Which is a good thing anytime, but especially post-Thanksgiving, when the thought of returning to the kitchen can be more terrifying than…a trip to the mall?
No, nothing’s scarier than that. Happy Turkey Day, everyone.
Makes 4 servings
Adapted from “New Indian Home Cooking” by Madhu Gadia (HP Books)
Don’t be put off by the long list of ingredients – this takes minutes to put together. I serve this with rice, naan bread, or both — along with cool raita to help put out the fire. If you don’t like it spicy, just cut back on the cayenne — or leave it out altogether.

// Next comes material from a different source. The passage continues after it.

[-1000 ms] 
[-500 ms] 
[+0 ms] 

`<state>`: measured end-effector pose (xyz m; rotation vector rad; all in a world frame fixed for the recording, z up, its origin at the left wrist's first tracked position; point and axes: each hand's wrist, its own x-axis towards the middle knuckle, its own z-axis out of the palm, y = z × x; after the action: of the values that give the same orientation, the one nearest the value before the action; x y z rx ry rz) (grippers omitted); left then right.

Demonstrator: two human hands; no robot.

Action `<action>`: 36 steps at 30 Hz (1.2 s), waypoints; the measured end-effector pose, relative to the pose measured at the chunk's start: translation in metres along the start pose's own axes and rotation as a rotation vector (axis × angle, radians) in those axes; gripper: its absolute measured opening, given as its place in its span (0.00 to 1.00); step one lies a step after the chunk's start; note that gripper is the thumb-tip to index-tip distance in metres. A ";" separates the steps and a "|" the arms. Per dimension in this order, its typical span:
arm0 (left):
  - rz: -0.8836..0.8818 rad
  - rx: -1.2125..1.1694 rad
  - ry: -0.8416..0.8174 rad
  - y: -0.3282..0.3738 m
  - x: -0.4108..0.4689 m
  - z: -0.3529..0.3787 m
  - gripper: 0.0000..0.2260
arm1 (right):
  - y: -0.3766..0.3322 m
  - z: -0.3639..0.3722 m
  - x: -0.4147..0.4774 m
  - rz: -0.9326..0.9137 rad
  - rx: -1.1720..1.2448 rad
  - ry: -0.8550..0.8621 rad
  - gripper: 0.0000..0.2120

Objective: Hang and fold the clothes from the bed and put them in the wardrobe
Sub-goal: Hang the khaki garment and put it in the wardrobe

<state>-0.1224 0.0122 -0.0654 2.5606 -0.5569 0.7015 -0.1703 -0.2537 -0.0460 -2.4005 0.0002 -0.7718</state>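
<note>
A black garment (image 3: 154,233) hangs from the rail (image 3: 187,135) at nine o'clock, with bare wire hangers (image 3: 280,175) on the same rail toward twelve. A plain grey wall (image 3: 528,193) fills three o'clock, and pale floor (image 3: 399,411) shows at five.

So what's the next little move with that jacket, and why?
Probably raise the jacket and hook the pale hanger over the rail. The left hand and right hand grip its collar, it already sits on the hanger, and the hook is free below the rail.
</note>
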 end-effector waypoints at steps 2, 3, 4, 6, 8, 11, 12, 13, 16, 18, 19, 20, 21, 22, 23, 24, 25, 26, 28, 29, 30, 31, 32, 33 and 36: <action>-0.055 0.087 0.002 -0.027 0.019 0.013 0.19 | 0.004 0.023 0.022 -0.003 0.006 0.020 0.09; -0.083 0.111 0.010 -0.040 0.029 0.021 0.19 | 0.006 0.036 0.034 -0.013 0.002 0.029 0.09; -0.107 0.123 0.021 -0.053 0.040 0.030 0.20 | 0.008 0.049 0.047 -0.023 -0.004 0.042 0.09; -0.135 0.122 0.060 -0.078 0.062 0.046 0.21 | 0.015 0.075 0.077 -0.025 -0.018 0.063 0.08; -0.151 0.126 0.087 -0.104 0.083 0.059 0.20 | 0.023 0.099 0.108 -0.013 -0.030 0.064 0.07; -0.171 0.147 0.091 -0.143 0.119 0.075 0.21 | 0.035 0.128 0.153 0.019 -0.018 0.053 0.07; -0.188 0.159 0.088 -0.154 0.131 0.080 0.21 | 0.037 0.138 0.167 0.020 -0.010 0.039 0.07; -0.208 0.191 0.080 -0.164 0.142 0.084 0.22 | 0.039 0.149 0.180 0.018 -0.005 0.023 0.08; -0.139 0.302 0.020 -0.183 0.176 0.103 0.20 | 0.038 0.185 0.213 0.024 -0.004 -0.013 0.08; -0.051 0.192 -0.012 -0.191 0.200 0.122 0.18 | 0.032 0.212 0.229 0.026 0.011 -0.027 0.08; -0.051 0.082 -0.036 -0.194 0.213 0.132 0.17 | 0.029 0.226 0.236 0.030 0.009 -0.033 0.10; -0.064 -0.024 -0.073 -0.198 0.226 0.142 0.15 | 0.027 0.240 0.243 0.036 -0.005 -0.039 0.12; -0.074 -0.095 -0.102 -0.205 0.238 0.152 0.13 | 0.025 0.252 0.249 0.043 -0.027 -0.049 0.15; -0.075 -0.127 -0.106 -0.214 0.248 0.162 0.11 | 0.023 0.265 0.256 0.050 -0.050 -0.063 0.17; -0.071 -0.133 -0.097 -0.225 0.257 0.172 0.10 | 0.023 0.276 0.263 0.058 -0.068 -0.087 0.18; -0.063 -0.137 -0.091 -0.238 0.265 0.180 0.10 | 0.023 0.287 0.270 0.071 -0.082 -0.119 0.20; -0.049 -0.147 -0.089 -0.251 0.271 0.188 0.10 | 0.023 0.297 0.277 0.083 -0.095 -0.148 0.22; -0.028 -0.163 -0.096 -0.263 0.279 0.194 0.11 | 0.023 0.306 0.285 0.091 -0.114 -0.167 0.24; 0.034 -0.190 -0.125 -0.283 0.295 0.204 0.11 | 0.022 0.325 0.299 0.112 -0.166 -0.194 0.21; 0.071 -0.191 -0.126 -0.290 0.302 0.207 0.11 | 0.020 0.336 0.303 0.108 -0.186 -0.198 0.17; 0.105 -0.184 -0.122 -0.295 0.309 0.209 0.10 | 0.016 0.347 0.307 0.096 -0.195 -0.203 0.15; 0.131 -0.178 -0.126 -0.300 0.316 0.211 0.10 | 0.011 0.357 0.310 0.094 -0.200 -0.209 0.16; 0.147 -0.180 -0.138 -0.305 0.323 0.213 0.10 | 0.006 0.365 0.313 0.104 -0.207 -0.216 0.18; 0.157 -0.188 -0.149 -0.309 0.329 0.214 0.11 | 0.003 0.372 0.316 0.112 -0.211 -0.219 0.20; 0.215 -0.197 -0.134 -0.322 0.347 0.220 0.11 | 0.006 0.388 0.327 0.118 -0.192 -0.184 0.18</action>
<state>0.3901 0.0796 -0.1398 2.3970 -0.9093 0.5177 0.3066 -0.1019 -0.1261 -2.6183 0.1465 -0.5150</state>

- 2 tablespoons of vegetable oil
- 1 medium onion, finely chopped
- 4 cloves of garlic, minced
- 2 teaspoons of fresh chopped ginger
- ¼ teaspoon of cinnamon
- 1 teaspoon of cumin
- 16 ounce can of diced tomatoes in juice
- ½ teaspoon of turmeric
- ½ teaspoon of cayenne
- ½ teaspoon of fennel seeds, crushed with the back of your knife
- 1 teaspoon of coarsely ground black pepper
- 1 teaspoon of sea salt
- 1 cup of plain yogurt
- ½ to 1 cup of water
- 16 ounces of leftover turkey, cut into bite-size pieces
- 2 tablespoons of chopped cilantro
- sliced lemons, for serving
- raita, for serving (recipe follows)
1. Put the vegetable oil in a large skillet, along with the onion, garlic, ginger, cumin, and cinnamon. Cook until the onions are golden brown, about 7-8 minutes.

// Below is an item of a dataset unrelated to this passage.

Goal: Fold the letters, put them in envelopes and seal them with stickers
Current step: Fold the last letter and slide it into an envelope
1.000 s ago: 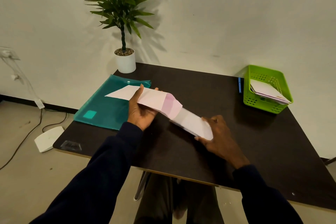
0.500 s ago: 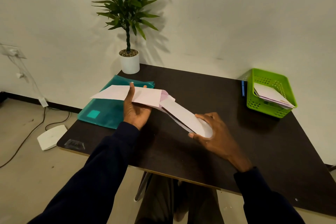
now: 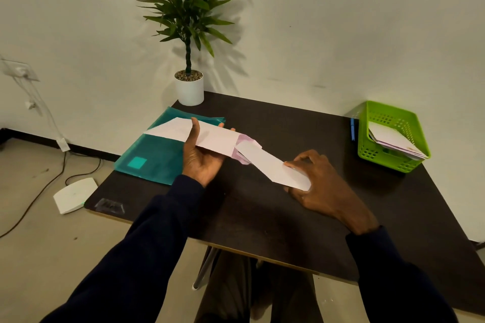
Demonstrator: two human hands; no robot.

2. Add the tomatoes, turmeric, cayenne, fennel seeds, black pepper and salt. Stir and cook for 2 minutes, then add the yogurt and water, stirring constantly. Now add the turkey. Let mixture cook for 10 minutes and serve with chopped cilantro and lemon.
Makes 2 cups
- 16 ounces of Greek yogurt
- 1 cucumber, seeded and diced
- 1 cloves of garlic, minced
- 1 tablespoon of olive oil
- ¼ teaspoon of sea salt
- a pinch of cumin
- a big pinch of cayenne
- 2 tablespoons of chopped fresh mint
In a bowl, gently mix all of the ingredients. Refrigerate for at least an hour before using.

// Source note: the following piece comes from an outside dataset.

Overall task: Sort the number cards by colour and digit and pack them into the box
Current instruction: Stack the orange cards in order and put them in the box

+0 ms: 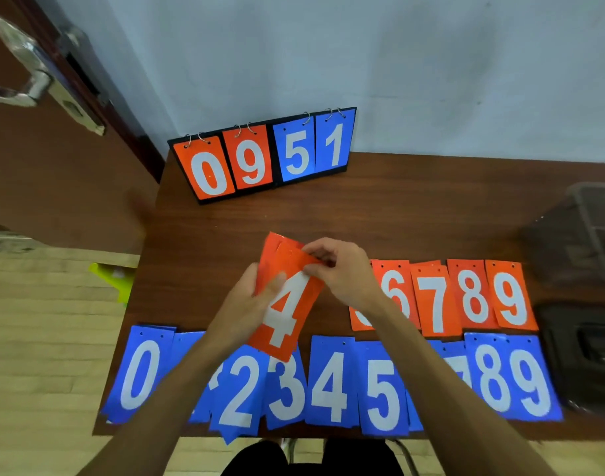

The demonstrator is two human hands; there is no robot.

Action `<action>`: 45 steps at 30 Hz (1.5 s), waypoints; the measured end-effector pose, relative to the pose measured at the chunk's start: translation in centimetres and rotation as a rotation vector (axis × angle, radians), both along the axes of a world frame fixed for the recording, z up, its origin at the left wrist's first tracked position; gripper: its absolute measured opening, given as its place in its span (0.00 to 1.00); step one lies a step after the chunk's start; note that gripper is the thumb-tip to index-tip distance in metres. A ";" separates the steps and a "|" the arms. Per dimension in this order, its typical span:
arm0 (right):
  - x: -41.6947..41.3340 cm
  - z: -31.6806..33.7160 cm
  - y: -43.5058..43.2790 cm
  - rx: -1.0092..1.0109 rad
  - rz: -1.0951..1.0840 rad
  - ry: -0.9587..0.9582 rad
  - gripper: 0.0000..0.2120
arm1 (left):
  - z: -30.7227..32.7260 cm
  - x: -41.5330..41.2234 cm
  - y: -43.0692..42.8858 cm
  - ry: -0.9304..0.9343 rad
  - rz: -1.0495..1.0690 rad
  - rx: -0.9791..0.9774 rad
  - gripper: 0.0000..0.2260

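Head view: orange 4 cards [287, 314] held over the table [225, 228] centre; left hand [249, 297] grips their left edge, right hand [342, 273] pinches the top edge. Blue cards [332, 383] overhang the near edge; orange row [473, 297] lies right. Bare wood reaches the scoreboard [263, 156]; box [593, 214] at the right edge.

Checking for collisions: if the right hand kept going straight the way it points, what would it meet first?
The orange 4 card, which the right hand pinches at its top edge. Past that, probably the flip scoreboard, though depth is unclear.
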State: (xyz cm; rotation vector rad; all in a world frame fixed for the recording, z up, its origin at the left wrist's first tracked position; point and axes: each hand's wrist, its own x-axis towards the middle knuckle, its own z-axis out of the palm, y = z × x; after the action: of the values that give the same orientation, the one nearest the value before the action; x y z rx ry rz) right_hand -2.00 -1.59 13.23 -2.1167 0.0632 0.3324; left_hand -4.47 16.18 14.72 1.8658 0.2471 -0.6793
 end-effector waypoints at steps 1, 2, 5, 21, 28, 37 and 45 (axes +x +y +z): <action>-0.2 -0.2 -0.1 0.002 -0.032 -0.015 0.12 | -0.4 -0.2 -0.4 0.008 -0.024 0.001 0.15; -0.4 -0.4 -0.5 0.009 -0.057 -0.019 0.11 | -0.8 -0.4 -1.0 0.016 -0.042 0.003 0.17; -0.4 -1.3 -2.6 0.022 -0.091 -0.005 0.08 | -1.9 -0.6 -2.8 0.041 -0.051 0.015 0.20; 2.9 -11.8 -10.5 -0.689 0.366 -0.023 0.31 | -6.2 0.8 -10.6 0.095 0.345 0.128 0.14; 4.9 -12.1 -11.5 -0.428 0.114 0.047 0.13 | -6.0 1.3 -10.2 0.027 0.362 0.225 0.18; 6.2 -7.1 -13.1 0.077 -0.045 0.099 0.05 | -3.0 4.9 -7.6 -0.086 0.271 0.290 0.16; 2.4 -2.1 -11.6 0.059 0.066 0.012 0.05 | -1.7 3.0 -10.1 -0.034 0.099 0.119 0.08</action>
State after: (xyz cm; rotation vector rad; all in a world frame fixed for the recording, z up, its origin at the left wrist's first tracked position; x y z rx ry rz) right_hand 0.39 -13.19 11.08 -2.0619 -0.0094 0.3821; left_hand -1.46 6.04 13.01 1.9625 0.3624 -0.5755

Thai Basil Fried Rice with Turkey
Makes 2 servings
I had this simple rice dish when I was staying at the Four Seasons in Chiang Mai, Thailand a few years ago, and begged he chef to show me how to make it — which he was happy to do. It’s so easy, and I often make this with whatever I’ve got on hand, using up whatever leftover meats and veggies that I have in my fridge, just as they do in Thailand.
- 2 tablespoons of peanut oil or safflower oil
- ½ onion, diced
- 1 clove of garlic, minced
- 1 to 2 Thai chiles (seeds and membrane removed), finely chopped
- 2 cups of broccoli florets
- ¼ of a red bell pepper, sliced into strips
- 8 ounces of turkey, diced or torn into bite-size pieces
- 1 teaspoon of light soy sauce
- 1 teaspoon of dark soy sauce
- 1 tablespoon of vegetarian (mushroom) sauce
- 3 cups of cooked rice (I like brown rice, but you may use whatever you prefer)
- 5 to 6 leaves of basil, torn
- slices of lime, for serving
1. Put the oil in a wok or large skillet, along with the onions, garlic and Thai chile. Turn the heat on medium high and cook until the onions become translucent, about 2 to 3 minutes. Remove onions, garlic and Thai chile from wok, reserving the oil.
2. Put the broccoli and red bell pepper in the wok with the oil and cook until the broccoli begins to soften — about 3 to 4 minutes. When the broccoli is mostly cooked, but still crunchy, add onions/garlic/chile mixture back to the wok along with the two soy sauces and the vegetarian sauce. Stir it all up, then add the rice and stir until it’s well combined. Add the torn basil leaves and toss again. Serve immediately with slices of lime.